Earlier this month, for instance, Adani Trans-mission announced that it was offloading its 25.1 per cent stake in its Mumbai distribution business to Qatar Investment Authority for Rs 3,200 crore at a small profit over the value the group paid for the business to Reliance Infrastructure in August 2018. The agreement requires 30 per cent sourcing of power from renewable alternatives for distribution in Mumbai by 2023. The transaction is likely to be completed by early 2020, subject to regulatory and other approvals.
There have been a few others in the recent past. Mumbai-based private equity player Bessemer Venture Partners’ investment in Spanco Power, power distributor in Nagpur, in 2012 and Asia-focused private equity player ADV Partners’ invested in Feedback Infra, which is into power and road management services, in 2018. There would well have been more such deals, according to Sambitosh Mohapatra, partner, advisory, power & utilities, PwC, were it not for the fact that “the opportunities were very few and even within that the success stories limited”.
What explains this shift in private sector interest? After all, as Mohapatra points out, the performance of the distribution business remains largely in the hands of state-owned discoms. A good part of the reason lies in recent structural reforms introduced via the Electricity Act. The critical one is content carriage segregration, which separates power distribution from the generation business by allowing multiple licensees to supply power to consumers based on market-based pricing principles. This move to what is also known as open access systems (since it enables consumers to get a choice of supplier) is, in turn, expected to expand the market for large investments in networks and base systems (transformers and so on).

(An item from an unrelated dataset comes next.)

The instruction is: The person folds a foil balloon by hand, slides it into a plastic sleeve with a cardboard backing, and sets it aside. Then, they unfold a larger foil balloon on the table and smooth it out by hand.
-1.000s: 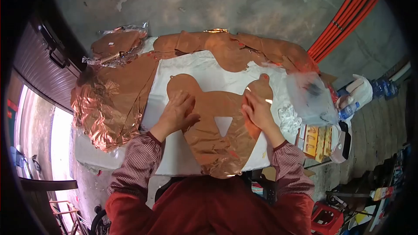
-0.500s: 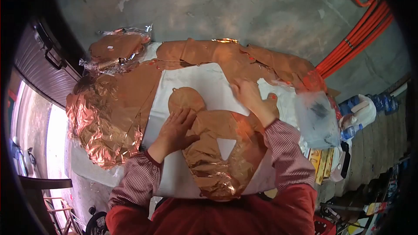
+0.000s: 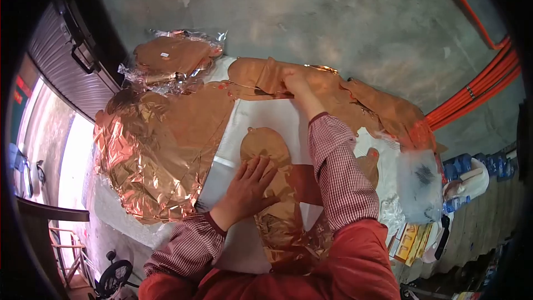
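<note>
Here, copper foil under hands, more in clear bag.

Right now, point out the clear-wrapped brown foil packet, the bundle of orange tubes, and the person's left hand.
Foil packet (image 3: 182, 57): head view, upper face.
Orange tubes (image 3: 483, 82): head view, bundle's middle.
Left hand (image 3: 248, 194): head view, back of hand.

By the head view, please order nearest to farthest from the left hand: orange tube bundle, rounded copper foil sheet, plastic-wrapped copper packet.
1. Rounded copper foil sheet, directly underneath
2. Plastic-wrapped copper packet, upper left
3. Orange tube bundle, far right
</note>
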A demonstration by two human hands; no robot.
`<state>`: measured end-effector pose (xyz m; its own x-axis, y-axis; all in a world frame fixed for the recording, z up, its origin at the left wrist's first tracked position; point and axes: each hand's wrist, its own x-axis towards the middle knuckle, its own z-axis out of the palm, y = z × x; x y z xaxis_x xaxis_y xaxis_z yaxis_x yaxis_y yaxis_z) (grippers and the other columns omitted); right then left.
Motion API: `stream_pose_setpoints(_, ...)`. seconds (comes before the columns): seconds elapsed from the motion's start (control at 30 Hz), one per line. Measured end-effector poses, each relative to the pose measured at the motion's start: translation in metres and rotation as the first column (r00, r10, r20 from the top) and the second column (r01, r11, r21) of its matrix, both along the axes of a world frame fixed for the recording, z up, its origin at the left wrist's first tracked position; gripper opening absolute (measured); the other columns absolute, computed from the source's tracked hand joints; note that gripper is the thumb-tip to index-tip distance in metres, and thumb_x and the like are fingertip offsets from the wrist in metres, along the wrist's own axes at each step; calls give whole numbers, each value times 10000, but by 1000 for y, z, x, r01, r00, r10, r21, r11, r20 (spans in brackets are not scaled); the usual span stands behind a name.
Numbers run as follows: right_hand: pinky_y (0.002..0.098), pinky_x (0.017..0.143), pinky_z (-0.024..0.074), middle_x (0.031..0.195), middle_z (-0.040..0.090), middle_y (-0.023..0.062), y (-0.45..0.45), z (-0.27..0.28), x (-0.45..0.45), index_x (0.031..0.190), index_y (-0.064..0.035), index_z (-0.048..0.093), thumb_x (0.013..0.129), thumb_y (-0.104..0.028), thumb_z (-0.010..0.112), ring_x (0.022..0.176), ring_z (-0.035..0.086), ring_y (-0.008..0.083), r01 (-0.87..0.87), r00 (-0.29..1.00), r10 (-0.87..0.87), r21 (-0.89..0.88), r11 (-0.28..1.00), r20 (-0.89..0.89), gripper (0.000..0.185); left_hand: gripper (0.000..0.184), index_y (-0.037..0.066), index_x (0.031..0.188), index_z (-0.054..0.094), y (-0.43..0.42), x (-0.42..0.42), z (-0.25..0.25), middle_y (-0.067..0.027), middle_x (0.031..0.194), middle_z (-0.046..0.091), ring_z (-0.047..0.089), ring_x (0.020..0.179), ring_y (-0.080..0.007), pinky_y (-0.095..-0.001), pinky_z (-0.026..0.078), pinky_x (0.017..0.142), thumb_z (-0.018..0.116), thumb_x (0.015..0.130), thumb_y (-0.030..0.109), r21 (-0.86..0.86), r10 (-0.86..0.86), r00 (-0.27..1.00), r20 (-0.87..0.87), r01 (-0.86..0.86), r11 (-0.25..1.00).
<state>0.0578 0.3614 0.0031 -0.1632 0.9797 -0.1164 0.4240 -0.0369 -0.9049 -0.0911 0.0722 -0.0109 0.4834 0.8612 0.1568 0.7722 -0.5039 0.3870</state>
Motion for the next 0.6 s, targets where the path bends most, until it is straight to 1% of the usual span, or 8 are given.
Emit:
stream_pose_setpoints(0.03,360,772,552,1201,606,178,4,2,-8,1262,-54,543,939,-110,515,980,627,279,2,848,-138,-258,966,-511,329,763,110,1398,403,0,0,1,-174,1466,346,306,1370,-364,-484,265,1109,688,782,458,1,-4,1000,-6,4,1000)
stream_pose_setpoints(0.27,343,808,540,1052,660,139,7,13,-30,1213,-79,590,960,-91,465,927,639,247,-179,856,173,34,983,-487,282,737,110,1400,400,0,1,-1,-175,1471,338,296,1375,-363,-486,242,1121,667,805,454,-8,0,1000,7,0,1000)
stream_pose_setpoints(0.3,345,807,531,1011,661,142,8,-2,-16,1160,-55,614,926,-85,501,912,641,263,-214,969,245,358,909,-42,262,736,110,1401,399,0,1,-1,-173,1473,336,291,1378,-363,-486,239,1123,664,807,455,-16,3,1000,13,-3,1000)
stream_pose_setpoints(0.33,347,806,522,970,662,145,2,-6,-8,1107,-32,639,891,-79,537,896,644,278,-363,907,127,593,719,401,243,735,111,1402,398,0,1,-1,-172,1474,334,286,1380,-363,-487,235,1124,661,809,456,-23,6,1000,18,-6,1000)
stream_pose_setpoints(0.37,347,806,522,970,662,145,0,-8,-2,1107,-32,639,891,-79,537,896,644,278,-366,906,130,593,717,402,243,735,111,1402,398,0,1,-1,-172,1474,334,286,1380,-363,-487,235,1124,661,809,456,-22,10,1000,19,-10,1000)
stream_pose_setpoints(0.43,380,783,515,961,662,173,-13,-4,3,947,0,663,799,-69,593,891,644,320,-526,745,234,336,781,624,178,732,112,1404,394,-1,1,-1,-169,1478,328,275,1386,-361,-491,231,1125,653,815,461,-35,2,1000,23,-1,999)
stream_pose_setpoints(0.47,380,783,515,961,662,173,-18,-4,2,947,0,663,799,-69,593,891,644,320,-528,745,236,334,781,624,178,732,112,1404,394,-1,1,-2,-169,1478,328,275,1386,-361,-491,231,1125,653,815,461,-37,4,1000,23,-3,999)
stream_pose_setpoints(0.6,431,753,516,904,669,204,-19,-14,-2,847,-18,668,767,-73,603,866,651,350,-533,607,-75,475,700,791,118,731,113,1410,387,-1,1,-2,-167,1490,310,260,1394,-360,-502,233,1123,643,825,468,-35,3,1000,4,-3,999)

Metering, data-driven infrastructure to optimise demand patterns and so on are expected to be the growth areas, as will such non-tariff revenue sources — for instance, the increasing level and volatility of power prices also increases value of energy management services.
Several markets and business models are emerging and will co-exist in India. The emergence of local island grids is one of them. It is this potential that has attracted a big player like Tata Power in direct competition with energy supply companies that are essentially small enterprises currently facing pressure from grid power given by state-owned discoms. Tata Power has floated TP Renewables in tie-up with the Rockefeller Foundation for offgrid power generation and distribution in rural areas.
In parallel, traditional privatisation of the distribution business, meanwhile, got a booster with the Odisha government deciding earlier this month to give licences for five circles to Tata Power under a 25-year-old contract. With this, the company will add 2.5 million consumers to its existing base of 2.5 million in Mumbai, Delhi and Ajmer. Tata Power will be responsible both for procurement and distribution of power in the Odisha circles.
Odisha’s is the first full privatisation of distribution companies in 17 years since the privatisation of Delhi power distribution. The state government is offering three more circles over the next six months. Explaining the private interest in the Odisha circles, Mohapatra says, “The private sector is interested in any well-structured transaction with appropriate risk return framework, reasonable size and scale of business and regulatory certainty. Political stability and administrative support were also key factors. Odisha was providing all of that.” The private operator also draws comfort from 49 per cent state government equity in the privatised entity. PwC was the transaction advisor for the Odisha deal.
Before this, companies such as Feedback Infra, Essel and Tata Power had explored the franchisee model. This model only privatises billing and metering part of the distribution business leaving generation to state companies. In states such as Madhya Pradesh, the franchise model hit a wall when the state government did not allow for a tariff hike for the Indore circle.
The political pressure on tariffs remains the key sticking point to the expansion of private sector interest in the sector. This was the focus of the 2015 Ujjwal Discom Assurance Yojana (UDAY) programmes, which asked states to take over 75 per cent of discom debt and repay lenders by selling bonds. The central assumption of this financial revival programme was that state governments would raise power tariffs. The results have been mixed, with some states retaining subsidies to rural consumers and raising the cross-subsidy from other users. Even so, discoms have not been able to eliminate the gap between the average cost of supply and the revenue realised (ACS-ARR gap) or reduce their aggregate technical and commercial (AT&C) losses to 15 per cent.
Nonetheless, Uday was successful in bringing down the cost of funds for discoms from 13-14 per cent to 8-9 per cent. “That’s substantial savings when we look at around Rs 2 trillion of borrowings. The scheme, however, put the onus of driving operational efficiency improvement and investments on the owners of the business — state governments. That didn’t work out at the step jump level expected but incremental gains happened,” Mohapatra says.
The way the power paradigm is playing out therefore is this. State government-owned discoms will have to balance the challenge of losses with the responsibility of universal electrification whereas private investors are innovating with investment models even as they keep away from the generation business.